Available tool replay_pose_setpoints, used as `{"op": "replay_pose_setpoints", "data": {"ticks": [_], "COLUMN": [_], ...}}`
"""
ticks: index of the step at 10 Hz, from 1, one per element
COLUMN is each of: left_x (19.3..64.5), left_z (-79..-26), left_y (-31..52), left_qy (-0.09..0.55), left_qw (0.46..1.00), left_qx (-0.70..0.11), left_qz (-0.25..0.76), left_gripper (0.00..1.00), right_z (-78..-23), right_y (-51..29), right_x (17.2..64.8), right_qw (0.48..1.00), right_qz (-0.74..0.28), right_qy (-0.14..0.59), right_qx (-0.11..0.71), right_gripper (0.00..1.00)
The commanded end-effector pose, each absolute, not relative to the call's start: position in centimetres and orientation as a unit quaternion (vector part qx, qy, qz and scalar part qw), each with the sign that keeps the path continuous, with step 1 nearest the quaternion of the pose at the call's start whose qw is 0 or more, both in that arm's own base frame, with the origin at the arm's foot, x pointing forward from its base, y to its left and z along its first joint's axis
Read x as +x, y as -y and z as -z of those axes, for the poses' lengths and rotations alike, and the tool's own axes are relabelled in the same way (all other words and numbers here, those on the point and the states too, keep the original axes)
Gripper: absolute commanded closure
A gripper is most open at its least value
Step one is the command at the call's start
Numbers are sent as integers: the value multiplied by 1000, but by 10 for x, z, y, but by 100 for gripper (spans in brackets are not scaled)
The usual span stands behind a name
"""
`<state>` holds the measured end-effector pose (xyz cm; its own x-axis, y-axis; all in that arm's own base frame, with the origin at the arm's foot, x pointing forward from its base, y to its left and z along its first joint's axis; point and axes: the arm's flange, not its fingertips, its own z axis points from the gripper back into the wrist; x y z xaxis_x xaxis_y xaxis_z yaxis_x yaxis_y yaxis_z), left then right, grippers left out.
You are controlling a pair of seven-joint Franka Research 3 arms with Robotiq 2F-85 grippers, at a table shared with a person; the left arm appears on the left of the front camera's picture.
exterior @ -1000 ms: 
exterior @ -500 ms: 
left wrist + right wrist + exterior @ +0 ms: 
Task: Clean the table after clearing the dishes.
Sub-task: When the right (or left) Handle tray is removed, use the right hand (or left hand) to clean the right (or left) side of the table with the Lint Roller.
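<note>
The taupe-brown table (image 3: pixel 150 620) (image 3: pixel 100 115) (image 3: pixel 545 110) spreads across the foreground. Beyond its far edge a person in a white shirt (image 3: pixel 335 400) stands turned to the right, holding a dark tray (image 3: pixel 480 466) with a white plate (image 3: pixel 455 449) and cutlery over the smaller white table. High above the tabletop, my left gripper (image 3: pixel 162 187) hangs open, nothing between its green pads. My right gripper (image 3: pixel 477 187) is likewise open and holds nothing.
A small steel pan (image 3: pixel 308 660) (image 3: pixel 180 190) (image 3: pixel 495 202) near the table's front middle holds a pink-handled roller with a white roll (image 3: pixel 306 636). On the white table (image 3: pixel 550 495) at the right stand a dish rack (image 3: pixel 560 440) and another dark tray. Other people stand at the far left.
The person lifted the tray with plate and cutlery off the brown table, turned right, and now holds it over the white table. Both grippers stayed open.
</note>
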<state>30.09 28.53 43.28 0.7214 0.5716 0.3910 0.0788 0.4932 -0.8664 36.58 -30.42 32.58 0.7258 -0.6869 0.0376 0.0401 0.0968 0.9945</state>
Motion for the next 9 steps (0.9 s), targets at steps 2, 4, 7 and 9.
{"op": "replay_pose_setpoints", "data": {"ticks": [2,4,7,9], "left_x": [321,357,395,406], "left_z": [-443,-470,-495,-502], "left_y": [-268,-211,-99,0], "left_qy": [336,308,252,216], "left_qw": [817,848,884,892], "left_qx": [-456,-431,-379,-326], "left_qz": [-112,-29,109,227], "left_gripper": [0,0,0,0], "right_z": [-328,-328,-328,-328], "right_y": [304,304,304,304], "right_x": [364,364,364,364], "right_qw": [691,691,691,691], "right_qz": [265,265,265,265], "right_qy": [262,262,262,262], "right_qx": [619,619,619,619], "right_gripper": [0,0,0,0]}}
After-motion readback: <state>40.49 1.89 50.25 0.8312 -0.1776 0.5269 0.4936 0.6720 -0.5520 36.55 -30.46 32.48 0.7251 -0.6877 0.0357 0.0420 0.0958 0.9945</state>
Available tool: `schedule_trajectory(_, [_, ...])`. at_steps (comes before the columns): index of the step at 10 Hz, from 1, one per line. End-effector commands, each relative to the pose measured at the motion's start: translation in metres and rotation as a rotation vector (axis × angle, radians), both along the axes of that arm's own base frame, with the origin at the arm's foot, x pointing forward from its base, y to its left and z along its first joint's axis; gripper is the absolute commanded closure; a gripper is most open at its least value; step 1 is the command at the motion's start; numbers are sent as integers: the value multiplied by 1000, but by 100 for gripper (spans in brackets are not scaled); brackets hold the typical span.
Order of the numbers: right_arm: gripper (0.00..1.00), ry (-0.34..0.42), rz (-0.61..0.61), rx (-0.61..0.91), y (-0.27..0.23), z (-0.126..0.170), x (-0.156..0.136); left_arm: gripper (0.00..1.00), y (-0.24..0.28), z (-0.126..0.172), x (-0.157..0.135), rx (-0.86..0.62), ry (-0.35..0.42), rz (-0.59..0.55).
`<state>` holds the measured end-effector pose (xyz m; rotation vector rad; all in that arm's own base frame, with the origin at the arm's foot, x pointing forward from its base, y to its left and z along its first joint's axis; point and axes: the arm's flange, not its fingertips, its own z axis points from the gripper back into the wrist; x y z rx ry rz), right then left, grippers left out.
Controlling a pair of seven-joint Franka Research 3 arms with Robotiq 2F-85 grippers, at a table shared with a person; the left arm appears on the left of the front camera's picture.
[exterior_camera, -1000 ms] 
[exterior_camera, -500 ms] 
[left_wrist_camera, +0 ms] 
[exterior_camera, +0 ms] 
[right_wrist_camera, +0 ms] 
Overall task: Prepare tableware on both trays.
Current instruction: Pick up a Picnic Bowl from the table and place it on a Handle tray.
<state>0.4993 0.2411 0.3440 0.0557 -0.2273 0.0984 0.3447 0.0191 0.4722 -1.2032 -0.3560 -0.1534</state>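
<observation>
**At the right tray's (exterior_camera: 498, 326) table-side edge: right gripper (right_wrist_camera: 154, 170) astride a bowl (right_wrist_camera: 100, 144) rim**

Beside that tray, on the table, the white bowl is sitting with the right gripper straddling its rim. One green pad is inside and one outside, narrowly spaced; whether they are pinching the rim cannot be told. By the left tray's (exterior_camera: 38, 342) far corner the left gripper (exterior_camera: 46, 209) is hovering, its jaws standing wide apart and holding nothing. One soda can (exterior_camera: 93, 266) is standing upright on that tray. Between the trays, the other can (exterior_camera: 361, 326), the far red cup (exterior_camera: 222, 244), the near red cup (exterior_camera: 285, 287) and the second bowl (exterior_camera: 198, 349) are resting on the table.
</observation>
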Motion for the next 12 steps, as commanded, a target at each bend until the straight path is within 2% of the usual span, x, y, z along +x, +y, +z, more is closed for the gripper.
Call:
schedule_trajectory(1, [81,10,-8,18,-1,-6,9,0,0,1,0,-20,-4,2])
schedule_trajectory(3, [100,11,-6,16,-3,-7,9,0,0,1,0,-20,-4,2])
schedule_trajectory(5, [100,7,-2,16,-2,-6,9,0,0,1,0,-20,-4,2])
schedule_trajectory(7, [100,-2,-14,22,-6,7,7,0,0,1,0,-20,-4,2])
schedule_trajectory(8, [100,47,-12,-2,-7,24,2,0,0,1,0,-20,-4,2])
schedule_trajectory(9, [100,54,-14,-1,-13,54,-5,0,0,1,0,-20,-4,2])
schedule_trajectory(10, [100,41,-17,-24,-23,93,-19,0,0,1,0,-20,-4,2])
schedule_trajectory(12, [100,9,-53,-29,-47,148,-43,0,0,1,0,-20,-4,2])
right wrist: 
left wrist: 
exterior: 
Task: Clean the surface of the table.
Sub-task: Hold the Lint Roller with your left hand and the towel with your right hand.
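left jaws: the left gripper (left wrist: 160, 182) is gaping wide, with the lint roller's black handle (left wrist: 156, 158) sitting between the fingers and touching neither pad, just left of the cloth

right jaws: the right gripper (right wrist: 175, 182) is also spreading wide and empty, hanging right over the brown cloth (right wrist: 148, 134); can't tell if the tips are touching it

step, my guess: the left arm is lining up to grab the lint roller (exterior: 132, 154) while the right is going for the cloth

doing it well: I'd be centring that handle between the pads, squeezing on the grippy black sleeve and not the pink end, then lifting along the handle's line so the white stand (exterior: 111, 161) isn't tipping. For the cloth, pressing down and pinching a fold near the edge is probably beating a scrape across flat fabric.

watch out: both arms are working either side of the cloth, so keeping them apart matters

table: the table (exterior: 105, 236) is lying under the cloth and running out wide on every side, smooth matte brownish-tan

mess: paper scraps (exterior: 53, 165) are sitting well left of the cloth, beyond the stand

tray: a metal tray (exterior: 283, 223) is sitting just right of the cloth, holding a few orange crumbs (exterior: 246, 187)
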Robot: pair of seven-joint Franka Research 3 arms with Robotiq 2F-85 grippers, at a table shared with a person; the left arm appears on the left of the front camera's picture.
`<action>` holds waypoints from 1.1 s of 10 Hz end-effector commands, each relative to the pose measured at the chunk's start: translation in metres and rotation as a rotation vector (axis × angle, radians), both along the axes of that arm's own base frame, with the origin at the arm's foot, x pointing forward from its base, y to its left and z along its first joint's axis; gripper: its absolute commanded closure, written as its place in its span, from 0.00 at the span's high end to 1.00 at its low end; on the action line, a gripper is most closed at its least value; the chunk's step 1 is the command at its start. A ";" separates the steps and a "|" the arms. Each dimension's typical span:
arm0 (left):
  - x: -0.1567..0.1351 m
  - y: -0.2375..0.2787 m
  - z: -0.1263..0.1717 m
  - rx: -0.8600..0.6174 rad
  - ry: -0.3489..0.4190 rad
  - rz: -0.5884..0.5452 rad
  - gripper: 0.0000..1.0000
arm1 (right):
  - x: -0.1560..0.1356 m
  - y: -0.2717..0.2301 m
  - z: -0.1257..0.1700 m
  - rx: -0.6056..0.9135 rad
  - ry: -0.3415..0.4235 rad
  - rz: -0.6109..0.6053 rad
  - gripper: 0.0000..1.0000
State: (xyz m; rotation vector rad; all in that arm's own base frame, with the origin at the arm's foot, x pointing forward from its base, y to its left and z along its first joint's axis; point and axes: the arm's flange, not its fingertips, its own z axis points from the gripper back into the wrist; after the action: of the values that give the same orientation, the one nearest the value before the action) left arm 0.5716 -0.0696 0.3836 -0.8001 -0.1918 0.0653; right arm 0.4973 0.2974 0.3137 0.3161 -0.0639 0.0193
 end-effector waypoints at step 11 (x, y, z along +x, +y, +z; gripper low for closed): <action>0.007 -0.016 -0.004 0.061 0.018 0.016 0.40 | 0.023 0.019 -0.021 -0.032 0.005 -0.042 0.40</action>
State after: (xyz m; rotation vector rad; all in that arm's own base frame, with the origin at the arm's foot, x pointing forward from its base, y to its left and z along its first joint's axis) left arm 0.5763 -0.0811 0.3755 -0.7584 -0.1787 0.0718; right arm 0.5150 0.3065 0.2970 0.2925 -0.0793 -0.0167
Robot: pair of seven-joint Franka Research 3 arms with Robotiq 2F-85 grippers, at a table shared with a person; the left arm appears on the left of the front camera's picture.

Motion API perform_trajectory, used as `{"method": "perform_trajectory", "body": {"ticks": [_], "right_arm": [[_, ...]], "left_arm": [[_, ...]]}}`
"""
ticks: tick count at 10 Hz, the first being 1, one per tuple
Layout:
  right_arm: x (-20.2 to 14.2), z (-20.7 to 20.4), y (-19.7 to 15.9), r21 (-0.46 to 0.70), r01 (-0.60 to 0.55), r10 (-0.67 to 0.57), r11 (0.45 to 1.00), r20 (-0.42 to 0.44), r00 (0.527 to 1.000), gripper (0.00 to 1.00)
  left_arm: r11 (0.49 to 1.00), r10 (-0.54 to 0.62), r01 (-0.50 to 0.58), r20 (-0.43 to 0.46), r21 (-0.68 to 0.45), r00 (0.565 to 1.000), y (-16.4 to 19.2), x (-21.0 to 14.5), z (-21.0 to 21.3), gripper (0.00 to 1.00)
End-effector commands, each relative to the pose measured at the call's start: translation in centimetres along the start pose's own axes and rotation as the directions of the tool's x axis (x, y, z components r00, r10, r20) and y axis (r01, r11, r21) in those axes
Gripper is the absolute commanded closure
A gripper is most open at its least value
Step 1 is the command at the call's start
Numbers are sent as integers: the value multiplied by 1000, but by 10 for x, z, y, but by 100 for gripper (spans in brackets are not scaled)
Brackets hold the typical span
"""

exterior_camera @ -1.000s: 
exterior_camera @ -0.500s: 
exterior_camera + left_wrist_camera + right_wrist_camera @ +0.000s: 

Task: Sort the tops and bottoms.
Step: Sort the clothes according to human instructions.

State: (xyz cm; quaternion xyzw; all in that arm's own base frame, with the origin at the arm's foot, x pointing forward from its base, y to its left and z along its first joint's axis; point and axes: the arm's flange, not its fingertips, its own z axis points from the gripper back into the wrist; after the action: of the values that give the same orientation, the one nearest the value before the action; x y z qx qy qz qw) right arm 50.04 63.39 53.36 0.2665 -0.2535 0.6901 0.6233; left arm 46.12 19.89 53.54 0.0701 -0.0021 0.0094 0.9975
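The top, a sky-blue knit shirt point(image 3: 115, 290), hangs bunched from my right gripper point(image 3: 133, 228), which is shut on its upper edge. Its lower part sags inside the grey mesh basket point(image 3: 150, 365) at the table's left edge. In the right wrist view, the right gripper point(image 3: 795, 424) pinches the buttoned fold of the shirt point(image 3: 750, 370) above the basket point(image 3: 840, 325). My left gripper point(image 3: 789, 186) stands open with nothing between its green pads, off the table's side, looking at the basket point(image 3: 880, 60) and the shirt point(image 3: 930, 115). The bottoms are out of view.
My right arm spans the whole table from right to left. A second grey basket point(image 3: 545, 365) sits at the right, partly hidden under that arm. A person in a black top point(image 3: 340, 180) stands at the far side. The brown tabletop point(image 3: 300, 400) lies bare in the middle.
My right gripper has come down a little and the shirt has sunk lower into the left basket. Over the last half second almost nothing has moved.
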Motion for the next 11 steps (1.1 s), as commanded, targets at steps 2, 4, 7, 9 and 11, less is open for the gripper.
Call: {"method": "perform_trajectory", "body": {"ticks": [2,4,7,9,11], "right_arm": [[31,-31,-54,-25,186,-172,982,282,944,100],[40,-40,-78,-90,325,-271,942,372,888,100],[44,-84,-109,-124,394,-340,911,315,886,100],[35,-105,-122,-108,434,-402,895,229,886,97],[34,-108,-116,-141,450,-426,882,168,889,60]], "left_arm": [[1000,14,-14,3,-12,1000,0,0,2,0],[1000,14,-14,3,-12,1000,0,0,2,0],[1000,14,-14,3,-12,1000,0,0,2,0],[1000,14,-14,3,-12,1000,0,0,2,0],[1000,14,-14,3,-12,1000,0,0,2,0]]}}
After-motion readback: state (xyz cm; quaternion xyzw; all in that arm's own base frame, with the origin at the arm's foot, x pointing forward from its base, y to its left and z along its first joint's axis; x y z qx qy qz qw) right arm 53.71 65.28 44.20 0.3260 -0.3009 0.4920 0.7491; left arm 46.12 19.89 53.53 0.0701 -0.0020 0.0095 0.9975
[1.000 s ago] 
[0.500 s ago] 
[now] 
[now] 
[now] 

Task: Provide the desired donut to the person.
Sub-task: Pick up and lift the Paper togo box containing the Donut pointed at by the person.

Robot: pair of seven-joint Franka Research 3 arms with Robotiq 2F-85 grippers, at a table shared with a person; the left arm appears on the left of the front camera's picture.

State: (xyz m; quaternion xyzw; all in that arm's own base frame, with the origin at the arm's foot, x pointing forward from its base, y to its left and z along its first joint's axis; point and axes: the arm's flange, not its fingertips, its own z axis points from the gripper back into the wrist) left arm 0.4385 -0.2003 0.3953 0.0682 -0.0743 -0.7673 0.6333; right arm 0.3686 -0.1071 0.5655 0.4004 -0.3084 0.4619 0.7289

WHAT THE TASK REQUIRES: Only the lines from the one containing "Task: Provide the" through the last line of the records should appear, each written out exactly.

SOLUTION BELOW:
Task: Provide the desired donut to the person.
Sub-task: Pick up and lift the Paper togo box containing the Donut pointed at by the person.

Robot: pair of seven-joint Franka Research 3 arms with Robotiq 2F-85 grippers, at a table shared with a person; the left arm appears on the left of the front camera's picture.

State: (xyz m; quaternion xyzw; all in that arm's own base frame, with the origin at the arm's foot, x pointing forward from its base, y to its left and z along its first joint's axis; point and axes: the arm's flange, not its fingertips, its own z axis points from the gripper back into the wrist) left arm 0.4385 -0.2003 0.3953 0.0682 -0.0743 -0.7673 0.6333; right arm 0.3686 -0.1071 0.5655 0.4004 -0.3084 0.4619 0.7289

There's nothing left to add to the answer.